## Try it:
After finding the line with "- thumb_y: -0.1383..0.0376" in the entries below, retype exactly each line from there through the line with "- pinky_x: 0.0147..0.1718", including that final line.

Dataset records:
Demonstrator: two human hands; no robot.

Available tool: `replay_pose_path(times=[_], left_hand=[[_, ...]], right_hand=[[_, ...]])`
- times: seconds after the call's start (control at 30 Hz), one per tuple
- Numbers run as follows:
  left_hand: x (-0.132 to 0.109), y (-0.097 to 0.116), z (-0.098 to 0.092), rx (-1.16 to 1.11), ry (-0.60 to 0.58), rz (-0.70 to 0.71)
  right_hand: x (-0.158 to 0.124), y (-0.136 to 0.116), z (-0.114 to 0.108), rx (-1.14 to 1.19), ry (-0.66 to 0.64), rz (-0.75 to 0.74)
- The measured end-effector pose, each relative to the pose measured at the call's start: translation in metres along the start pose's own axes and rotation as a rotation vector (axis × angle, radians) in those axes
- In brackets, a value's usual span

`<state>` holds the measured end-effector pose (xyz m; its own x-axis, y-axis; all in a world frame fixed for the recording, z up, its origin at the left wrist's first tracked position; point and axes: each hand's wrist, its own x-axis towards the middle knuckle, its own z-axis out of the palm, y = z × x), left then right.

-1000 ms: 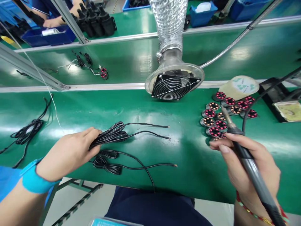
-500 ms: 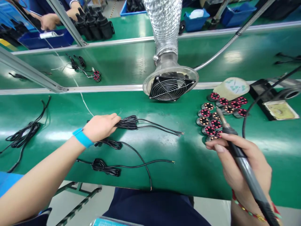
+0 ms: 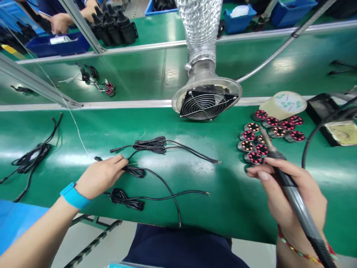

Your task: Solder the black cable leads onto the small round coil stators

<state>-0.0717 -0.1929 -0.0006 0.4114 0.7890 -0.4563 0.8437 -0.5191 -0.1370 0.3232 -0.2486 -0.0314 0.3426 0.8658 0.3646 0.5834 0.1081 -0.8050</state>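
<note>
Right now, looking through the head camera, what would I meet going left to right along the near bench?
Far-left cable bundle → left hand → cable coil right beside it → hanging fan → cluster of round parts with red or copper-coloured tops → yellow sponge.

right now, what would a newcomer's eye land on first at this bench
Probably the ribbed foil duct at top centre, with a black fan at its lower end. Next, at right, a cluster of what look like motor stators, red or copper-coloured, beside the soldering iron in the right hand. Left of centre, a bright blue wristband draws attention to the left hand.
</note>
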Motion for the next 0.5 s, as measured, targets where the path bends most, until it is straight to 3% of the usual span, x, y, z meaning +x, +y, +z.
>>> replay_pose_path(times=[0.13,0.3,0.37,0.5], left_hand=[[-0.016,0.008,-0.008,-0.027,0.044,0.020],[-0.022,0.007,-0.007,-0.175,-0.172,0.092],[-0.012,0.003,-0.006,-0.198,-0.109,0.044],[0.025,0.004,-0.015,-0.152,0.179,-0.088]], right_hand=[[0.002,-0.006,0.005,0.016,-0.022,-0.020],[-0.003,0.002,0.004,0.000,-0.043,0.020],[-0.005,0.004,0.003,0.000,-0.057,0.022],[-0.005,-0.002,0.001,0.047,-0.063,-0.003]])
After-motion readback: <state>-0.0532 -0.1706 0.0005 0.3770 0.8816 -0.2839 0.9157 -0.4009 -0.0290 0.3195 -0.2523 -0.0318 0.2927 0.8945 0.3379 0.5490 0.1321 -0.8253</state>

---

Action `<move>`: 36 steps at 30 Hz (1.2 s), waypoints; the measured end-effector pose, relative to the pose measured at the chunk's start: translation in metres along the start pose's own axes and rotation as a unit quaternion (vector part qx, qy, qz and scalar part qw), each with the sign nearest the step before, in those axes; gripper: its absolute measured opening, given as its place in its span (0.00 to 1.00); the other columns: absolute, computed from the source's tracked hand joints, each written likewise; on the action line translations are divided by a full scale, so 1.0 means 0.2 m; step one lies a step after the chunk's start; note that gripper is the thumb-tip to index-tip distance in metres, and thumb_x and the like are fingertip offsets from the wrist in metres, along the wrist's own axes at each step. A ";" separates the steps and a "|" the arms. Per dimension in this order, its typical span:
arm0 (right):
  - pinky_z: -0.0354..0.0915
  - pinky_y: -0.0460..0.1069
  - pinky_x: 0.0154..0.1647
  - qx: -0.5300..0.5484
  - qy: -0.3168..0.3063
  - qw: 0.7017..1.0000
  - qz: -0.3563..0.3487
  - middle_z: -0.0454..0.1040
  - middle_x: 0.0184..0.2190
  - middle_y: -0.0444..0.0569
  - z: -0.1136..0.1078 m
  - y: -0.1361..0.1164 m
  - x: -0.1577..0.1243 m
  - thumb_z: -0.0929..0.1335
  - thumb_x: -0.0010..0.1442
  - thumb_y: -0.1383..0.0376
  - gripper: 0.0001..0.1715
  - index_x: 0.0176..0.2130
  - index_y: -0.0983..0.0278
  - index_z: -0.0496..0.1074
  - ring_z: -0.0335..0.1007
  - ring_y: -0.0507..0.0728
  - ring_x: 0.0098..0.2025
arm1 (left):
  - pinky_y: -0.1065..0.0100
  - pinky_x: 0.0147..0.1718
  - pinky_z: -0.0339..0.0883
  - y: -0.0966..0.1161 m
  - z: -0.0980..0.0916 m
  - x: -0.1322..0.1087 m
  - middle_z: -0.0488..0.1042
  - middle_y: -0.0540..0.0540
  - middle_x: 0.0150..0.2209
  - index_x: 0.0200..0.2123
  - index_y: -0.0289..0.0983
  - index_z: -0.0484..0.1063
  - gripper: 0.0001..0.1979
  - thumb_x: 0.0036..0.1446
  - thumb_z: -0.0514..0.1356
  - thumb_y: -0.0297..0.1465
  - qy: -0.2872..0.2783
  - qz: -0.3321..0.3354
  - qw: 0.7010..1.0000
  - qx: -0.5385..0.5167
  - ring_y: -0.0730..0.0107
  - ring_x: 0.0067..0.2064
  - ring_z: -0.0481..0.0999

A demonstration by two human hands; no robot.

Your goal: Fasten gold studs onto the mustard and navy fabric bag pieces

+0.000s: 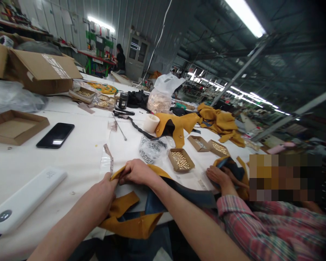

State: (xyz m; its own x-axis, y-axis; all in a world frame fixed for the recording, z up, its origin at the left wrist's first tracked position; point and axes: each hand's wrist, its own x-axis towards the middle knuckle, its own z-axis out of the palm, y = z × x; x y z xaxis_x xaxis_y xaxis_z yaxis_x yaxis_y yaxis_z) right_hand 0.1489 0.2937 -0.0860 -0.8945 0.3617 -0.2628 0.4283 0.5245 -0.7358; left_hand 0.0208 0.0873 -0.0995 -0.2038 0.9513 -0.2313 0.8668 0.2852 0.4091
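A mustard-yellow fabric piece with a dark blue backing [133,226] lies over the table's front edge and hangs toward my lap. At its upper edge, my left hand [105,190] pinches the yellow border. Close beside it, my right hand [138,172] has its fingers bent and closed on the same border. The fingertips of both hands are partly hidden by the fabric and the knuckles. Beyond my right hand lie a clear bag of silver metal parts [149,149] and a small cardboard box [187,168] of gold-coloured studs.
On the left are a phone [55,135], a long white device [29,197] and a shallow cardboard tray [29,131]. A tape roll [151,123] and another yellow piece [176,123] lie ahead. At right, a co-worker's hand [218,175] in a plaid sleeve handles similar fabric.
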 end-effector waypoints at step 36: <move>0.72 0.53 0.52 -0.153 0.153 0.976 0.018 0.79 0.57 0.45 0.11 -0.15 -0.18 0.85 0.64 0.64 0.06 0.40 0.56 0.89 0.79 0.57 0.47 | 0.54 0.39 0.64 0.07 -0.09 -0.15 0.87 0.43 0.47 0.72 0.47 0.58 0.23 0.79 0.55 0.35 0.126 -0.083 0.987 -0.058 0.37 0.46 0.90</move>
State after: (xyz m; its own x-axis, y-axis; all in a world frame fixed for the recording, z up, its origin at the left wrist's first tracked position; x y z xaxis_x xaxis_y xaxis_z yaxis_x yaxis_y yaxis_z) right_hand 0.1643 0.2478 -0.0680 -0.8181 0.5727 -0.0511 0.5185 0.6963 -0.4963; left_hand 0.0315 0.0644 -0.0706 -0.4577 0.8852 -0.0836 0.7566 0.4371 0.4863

## Exercise solution:
  - thumb_y: -0.1383..0.0376
  - gripper: 0.0001..0.1715
  - index_x: 0.0176..0.2130
  - index_y: -0.0983..0.0278
  - index_z: -0.0496..0.1074
  - ring_z: -0.0335..0.1007
  - ring_y: -0.0507..0.0728
  - ring_x: 0.0098..0.2025
arm1 (left):
  - pinky_y: -0.1065..0.0100
  - pinky_x: 0.0147..0.1718

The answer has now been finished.